One man in a big, big city looking for a six-year-old child... hopeless. About 20,000 kids go missing in NYC every year, making Joe Public shrug their collective shoulders to yet another parent’s plight. Especially one looking as beaten-down and schizo as Keane (Damian Lewis). Shot in 2004, Lodge Kerrigan’s intense, unsettling portrait of a man lost follows the impressive Lewis as he trawls, muttering to himself, around the Port Authority Bus Terminal – the place he says he last saw his daughter. With newspaper cuttings littering his hotel room, and his intentions towards a fellow guest’s daughter unknown, the sound of disquiet is deafening. Did he ever have a daughter? Did he abduct a girl? Could the date (12 September, year unknown) be of significance, especially in New York?
DVD Extras:
Alternative cut by Steven Soderbergh
A product of Steven Soderbergh’s Section Eight house, Kerrigan’s Keane stands alone as an impressive piece of work.

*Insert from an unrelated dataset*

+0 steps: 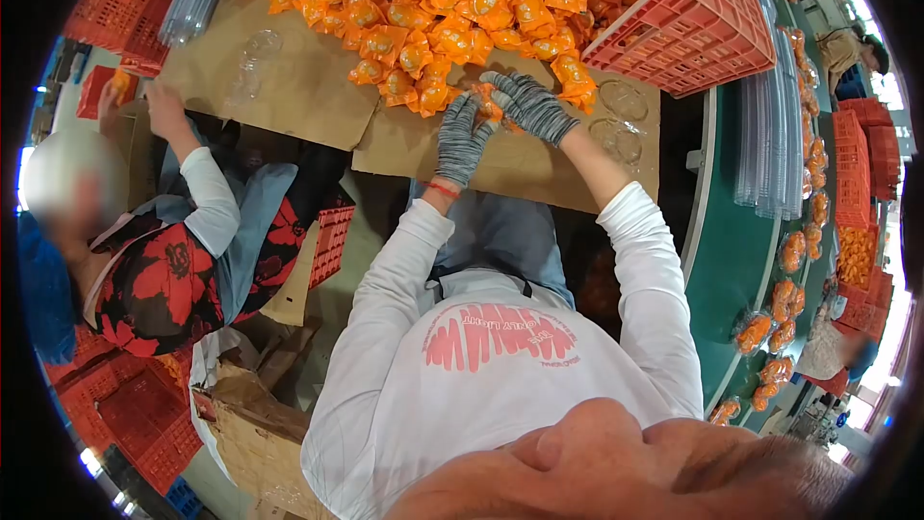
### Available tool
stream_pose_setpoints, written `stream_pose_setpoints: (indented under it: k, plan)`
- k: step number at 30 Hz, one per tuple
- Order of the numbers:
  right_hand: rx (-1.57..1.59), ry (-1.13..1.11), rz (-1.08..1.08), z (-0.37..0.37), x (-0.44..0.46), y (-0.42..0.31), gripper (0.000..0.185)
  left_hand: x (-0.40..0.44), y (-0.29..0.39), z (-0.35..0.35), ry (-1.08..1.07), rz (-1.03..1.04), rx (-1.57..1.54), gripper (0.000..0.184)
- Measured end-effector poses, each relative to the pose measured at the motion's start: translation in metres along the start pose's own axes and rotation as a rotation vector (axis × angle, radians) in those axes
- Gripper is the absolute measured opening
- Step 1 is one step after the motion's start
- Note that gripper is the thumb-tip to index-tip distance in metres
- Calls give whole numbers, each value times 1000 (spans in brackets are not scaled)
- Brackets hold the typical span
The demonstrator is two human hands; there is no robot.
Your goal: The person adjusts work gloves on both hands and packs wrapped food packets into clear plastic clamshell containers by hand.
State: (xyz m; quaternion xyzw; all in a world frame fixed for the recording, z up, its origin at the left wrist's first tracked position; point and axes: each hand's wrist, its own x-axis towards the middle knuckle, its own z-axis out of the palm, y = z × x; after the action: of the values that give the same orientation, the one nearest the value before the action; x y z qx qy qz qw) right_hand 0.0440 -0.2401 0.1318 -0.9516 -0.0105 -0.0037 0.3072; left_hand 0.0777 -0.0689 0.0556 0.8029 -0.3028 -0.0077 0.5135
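Both my hands wear grey striped knit gloves and meet over the cardboard-covered table, at the near edge of a pile of oranges in orange wrappers (452, 0). My left hand (463, 143) is closed, its fingertips on a wrapped orange (491, 108). From the other side my right hand (531, 108) is closed on the same orange, its fingers bent over the top. The gloves cover most of that orange. Right of my right hand lies a clear plastic container (616, 141) with round cups, on the cardboard (539, 173).
A red crate (698, 24) tips toward the pile at the right. Beyond it, stacked clear plastic containers (765, 135) lie by a green conveyor (727, 299) carrying packed oranges (754, 332). A co-worker (192, 250) sits at the left, near another clear container (252, 63).
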Motion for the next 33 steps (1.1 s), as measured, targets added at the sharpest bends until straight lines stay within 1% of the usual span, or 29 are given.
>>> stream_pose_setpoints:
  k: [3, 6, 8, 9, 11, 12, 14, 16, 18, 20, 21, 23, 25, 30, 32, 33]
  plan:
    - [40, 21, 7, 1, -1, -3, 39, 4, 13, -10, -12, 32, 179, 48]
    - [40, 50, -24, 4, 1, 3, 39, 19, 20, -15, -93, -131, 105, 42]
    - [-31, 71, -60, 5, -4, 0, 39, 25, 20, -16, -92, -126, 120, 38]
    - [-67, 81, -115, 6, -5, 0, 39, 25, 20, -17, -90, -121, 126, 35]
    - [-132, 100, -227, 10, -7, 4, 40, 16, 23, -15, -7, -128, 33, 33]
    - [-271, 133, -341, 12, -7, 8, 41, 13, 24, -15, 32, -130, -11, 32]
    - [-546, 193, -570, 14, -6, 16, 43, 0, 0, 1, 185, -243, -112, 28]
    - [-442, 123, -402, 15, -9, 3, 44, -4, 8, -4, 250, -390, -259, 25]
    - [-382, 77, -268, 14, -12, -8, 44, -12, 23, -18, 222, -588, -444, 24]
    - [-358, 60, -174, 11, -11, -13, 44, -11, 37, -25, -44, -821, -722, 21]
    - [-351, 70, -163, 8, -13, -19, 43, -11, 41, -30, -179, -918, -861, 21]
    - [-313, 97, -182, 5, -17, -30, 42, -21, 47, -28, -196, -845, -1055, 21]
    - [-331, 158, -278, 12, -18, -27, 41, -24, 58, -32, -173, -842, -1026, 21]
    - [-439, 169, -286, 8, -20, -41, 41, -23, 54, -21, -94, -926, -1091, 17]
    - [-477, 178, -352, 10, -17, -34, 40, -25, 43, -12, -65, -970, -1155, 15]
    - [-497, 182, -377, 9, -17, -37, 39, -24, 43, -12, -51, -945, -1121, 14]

However, the DVD’s sole extra will likely send cinénerds into spasm, for the Traffic man has cut his own version. “We agreed it was an interesting (to us) example of how editing affects intent. Or something,” explains the auteur. His version, while similar in effect, plays around with events (the purpose of Keane’s search, for instance, is revealed later on).
Extra of the year? A new Soderbergh movie? Erm, yeah. But, whether cut by Kerrigan or big Steve, this is one Keane. Crammed full of hopes and fears, it’s impossible not to admire.